You should be able to test it with torchrun --nproc_per_node N sequential_print.py
Pay attention to the output format!
The pipeline you saw in the seminar shows only the basic building blocks of distributed training. Now, let's train something actually interesting!
For this task, let's take the CIFAR-100 dataset and train a model with synchronized Batch Normalization: this version of the layer aggregates the statistics across all workers during each forward pass.
Importantly, you have to call a communication primitive only once during each forward or backward pass; if you use it more than once, you will only earn up to 4 points for this task. Additionally, you are not allowed to use internal PyTorch functions that compute the backward pass of batch normalization: please implement it manually.
Also, implement a version of distributed training which is aware of gradient accumulation:
for every batch that doesn't run optimizer.step, you do not need to run All-Reduce for gradients at all.

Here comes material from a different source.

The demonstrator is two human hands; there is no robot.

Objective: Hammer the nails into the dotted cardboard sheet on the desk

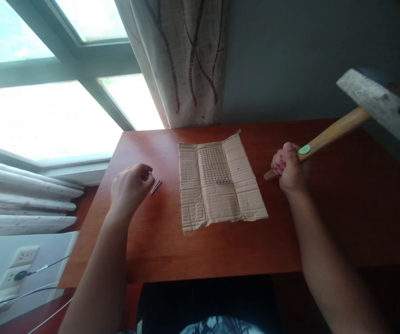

Compare the performance (in terms of speed, memory footprint, and final quality) of your distributed training pipeline with the one that uses primitives from PyTorch (i.e., torch.nn.parallel.DistributedDataParallel and torch.nn.SyncBatchNorm). You need to compare the implementations by training with at least two processes, and your pipeline needs to have at least 2 gradient accumulation steps.
In addition, test the SyncBN layer itself by comparing the results with standard BatchNorm1d and changing the number of workers (1 and 4), the size of activations (128, 256, 512, 1024), and the batch size (32, 64).
Compare the results of forward/backward passes in the following setup:
- FP32 inputs come from the standard Gaussian distribution;
- The loss function takes the outputs of batch normalization and computes the sum over all dimensions for first B/2 samples (B is the total batch size).
A working implementation of SyncBN should have reasonably low atol (at least 1e-3) and rtol equal to 0.
This test needs to be implemented via pytest in test_syncbn.py: in particular, all the above
parameters (including the number of workers) need to be the inputs of that test.
Therefore, you will need to start worker processes within the test as well: test_batchnorm contains helpful
comments to get you started.
The test can be implemented to work only on the CPU for simplicity.
Finally, measure the GPU time (2+ workers) and the memory footprint of standard SyncBatchNorm and your implementation in the above setup: in total, you should have 8 speed/memory benchmarks for each implementation.
Provide the results of your experiments in a .ipynb/.pdf report and attach it to your code
when submitting the homework.
Your report should include a brief experimental setup (if changed), results of all experiments with the commands/code
to reproduce them, and the infrastructure description (version of PyTorch, number of processes, type of GPUs, etc.).
Use syncbn.py and ddp_cifar100.py as a template.
Until now, we only aggregated the gradients across different workers during training. But what if we want to run distributed validation on a large dataset as well? In this assignment, you have to implement distributed metric aggregation: shard the dataset across different workers (with scatter), compute accuracy for each subset on its respective worker and then average the metric values on the master process.
Also, make one more quality-of-life improvement of the pipeline by logging the loss (and accuracy!) only from the rank-0 process to avoid flooding the standard output of your training command. Submit the training code that includes all enhancements from Tasks 2 and 3.
Using allreduce.py as a template, implement the Ring All-Reduce algorithm
using only point-to-point communication primitives from torch.distributed.
Compare it with the provided implementation of Butterfly All-Reduce
and with torch.distributed.all_reduce in terms of CPU speed, memory usage and the accuracy of averaging.
Specifically, compare custom implementations of All-Reduce with 1–32 workers and compare your implementation of
Ring All-Reduce with torch.distributed.all_reduce on 1–16 processes and vectors of 1,000–100,000 elements.